📜 ⬆️ ⬇️

Web analytics: analyze it! Part 4. From statistics to analytics

I apologize for the long pause between the releases of the newsletter: I needed time to prepare for the big training and raking out new materials. Well, a lot of time has passed, much has changed - even the word “Internet” now needs to be written with a capital letter! More of this will not happen again, so we continue our journey. Let me remind you the addresses of past issues:

Part 1. Introduction.
Part 2. Data collection.
Part 3. Basic metrics.

Before proceeding to the description of metrics and analysis technologies, I want to remind once again about why we spend our time on this. It makes sense to study the behavior of an audience only when you would like it to behave in a certain way. So that:
  1. Before working with data it is necessary to determine the goals that you pursue on the site.
  2. Goals must be measurable.
  3. For a commercial site, goals should be as close as possible to making a profit.
  4. The true purpose of online marketing activities is offline.

Why are we talking about setting goals again? Firstly, this is the most important thing, and secondly, for those goals, the achievement of which we can track through the statistics system, data acquisition can be automated. In e-commerce analytics systems such as Google Analytics and Yandex.Metrica, there is a way to record the achievement of goals and even calculate the profits that a company receives from achieving them.
')


Usually, the goal is set by the address of the page that the user visits - for example, for an online store, the goal may be “placing an order”, and the corresponding page - information that the order is accepted. You can set several goals and link their achievement to advertising campaigns in contextual advertising, which will make it possible to directly estimate the cost of the attracted buyer (the cost of an advertisement click divided by the percentage of people who clicked, who then bought the product).

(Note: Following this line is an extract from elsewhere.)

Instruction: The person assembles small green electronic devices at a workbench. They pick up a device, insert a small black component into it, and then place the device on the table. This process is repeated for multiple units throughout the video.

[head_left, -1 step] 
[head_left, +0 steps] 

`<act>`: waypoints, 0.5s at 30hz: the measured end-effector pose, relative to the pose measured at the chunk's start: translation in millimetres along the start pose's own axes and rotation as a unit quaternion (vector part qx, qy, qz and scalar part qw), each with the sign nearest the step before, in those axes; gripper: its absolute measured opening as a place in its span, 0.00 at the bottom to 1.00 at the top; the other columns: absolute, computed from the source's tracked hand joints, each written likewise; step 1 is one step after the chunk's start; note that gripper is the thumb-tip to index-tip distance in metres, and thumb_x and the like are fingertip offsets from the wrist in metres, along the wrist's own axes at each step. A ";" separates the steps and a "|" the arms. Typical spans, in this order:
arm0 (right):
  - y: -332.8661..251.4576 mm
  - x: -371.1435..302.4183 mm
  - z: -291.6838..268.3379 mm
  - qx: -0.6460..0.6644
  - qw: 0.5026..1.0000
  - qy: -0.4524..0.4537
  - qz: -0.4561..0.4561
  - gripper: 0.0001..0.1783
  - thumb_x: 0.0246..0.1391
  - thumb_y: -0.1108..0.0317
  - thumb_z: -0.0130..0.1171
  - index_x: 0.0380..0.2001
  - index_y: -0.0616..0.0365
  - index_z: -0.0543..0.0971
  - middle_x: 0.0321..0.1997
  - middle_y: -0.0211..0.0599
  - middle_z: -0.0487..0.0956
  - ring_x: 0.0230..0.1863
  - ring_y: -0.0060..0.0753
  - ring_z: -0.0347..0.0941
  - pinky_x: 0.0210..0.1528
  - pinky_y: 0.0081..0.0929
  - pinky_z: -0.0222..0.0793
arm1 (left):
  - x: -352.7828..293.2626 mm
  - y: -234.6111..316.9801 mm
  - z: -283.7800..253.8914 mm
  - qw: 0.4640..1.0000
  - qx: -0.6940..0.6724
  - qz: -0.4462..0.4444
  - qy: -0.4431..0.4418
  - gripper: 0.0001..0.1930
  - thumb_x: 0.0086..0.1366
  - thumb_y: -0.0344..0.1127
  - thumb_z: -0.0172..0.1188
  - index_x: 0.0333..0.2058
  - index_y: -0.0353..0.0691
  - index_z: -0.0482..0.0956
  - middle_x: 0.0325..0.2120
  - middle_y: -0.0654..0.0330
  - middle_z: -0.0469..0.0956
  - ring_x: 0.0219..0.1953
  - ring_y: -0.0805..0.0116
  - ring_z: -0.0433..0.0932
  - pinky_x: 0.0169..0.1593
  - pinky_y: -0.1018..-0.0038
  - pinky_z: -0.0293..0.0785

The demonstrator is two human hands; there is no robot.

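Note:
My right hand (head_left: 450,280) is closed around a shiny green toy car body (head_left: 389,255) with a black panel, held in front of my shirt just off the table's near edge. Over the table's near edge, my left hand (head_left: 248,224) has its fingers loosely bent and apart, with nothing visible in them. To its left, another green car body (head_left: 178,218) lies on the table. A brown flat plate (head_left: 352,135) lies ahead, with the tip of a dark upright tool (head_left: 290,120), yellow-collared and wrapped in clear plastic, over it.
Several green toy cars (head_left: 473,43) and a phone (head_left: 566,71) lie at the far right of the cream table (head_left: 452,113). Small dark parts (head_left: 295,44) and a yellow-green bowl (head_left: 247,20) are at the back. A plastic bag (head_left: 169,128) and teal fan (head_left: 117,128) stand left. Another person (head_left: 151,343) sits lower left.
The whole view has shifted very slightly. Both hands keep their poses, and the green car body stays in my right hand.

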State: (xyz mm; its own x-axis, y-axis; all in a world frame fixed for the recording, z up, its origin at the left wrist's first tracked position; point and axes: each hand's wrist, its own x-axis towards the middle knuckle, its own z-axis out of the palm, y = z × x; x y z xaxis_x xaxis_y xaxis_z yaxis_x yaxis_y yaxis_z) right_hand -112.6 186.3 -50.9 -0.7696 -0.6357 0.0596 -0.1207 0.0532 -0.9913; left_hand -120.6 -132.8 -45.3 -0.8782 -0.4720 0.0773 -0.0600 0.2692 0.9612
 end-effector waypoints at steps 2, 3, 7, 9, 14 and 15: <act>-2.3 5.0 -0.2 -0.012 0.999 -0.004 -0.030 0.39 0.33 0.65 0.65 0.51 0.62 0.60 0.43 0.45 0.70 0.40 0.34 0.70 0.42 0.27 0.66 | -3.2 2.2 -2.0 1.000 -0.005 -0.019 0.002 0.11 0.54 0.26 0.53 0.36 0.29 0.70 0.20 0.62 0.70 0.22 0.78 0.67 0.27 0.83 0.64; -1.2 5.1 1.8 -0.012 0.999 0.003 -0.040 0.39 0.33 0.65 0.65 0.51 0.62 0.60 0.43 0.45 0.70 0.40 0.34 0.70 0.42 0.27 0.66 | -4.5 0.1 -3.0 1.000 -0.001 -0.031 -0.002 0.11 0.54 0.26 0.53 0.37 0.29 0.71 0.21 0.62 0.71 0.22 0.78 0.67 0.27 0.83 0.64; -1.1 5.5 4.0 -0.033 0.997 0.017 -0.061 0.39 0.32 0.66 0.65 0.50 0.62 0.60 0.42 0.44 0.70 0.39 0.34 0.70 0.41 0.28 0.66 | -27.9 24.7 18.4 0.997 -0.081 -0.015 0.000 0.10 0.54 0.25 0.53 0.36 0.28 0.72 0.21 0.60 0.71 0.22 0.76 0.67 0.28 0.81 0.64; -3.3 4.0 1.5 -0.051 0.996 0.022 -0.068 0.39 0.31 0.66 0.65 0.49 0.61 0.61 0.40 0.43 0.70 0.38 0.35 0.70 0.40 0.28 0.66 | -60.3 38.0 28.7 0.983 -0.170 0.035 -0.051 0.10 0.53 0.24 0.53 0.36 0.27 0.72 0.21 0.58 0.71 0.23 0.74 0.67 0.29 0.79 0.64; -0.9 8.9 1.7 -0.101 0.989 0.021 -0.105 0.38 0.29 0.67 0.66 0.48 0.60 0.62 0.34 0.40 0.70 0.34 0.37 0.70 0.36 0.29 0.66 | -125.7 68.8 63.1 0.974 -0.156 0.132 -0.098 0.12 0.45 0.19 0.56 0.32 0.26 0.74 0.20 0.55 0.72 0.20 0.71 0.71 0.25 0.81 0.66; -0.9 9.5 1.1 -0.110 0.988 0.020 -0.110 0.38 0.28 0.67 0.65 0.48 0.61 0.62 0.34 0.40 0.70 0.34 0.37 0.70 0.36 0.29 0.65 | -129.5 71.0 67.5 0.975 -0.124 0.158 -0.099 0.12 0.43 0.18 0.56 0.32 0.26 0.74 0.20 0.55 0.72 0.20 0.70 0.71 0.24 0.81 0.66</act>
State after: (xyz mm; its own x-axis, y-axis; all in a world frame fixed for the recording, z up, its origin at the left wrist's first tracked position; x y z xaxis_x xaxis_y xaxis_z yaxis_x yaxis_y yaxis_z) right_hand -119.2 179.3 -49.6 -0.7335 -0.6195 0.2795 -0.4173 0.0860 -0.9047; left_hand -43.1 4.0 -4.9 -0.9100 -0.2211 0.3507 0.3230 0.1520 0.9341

If you sell products online, Google Analytics is able to account for the profit from each transaction. To do this, you need to include an “Electronic Commerce” section in Analytics and force your website to transfer profit data to the script code . Such an accounting system will provide you with very interesting data - for contextual advertising, for example, it will be the profitability of each ad.

If your site is a simple business card, and the goal is sales of a product or service, then, of course, no statistics will allow you to determine the achievement of this goal. In such cases it is necessary:
  1. Track how many customers came to you from the site in one of inaccurate ways .
  2. Track the achievement of “closest to selling” goals — for example, viewing a price list.
“Offline” analysis components are inevitable for all stores where an order does not end in an electronic transaction. Such an account should be kept constantly: otherwise it is easy to miss the changes that will greatly affect the profitability.

Another important custom metric is to take into account queries to the internal search engine. For example, Google Analytics allows you to track such queries and compile statistics on them.



Requests to search on the site are a good source of information about what users lack, where in the site navigation is difficult and how to adjust the search results manually so that the results required by the user are higher. The “correct” search system almost always contains additional “manually added” links - for example, the search page on Microsoft.com:



The analysis of the internal search helps in choosing such links.

Having a complete set of statistical data and a customized accounting of goals, you can go from the “statistical” part directly to the analytical one: try to use the data obtained in order to make decisions about the correction of the advertising campaign, the appearance of the site pages or the range of products. Analytical work as a whole consists of three stages:
  1. To get data
  2. Draw conclusions on why the data looks like this.
  3. Propose changes that would improve the situation.

However, here we are waiting for difficulties. One of the main problems in the analysis of Internet statistics data, as in other areas of marketing, is the incorrect definition of cause-effect relationships. Suppose that these analysts say that a particular product is viewed more often, and bought - less. A completely inexperienced marketer will assume that “there is such an audience on the Internet,” a slightly more advanced analyst will immediately state several possible reasons:
  1. The text of one ad is more attractive and creates excessive expectations among the audience.
  2. The resources on which ads are published have a specific audience.
  3. Product description pages are unequal in quality.
  4. The products themselves have a different level of conversion.
etc.

Most likely, the different results are the result of several reasons at once, but which ones exactly are to be learned from a more thorough analysis. Data segmentation and testing can help determine true cause-effect relationships. I will tell you about them in detail in the following sections.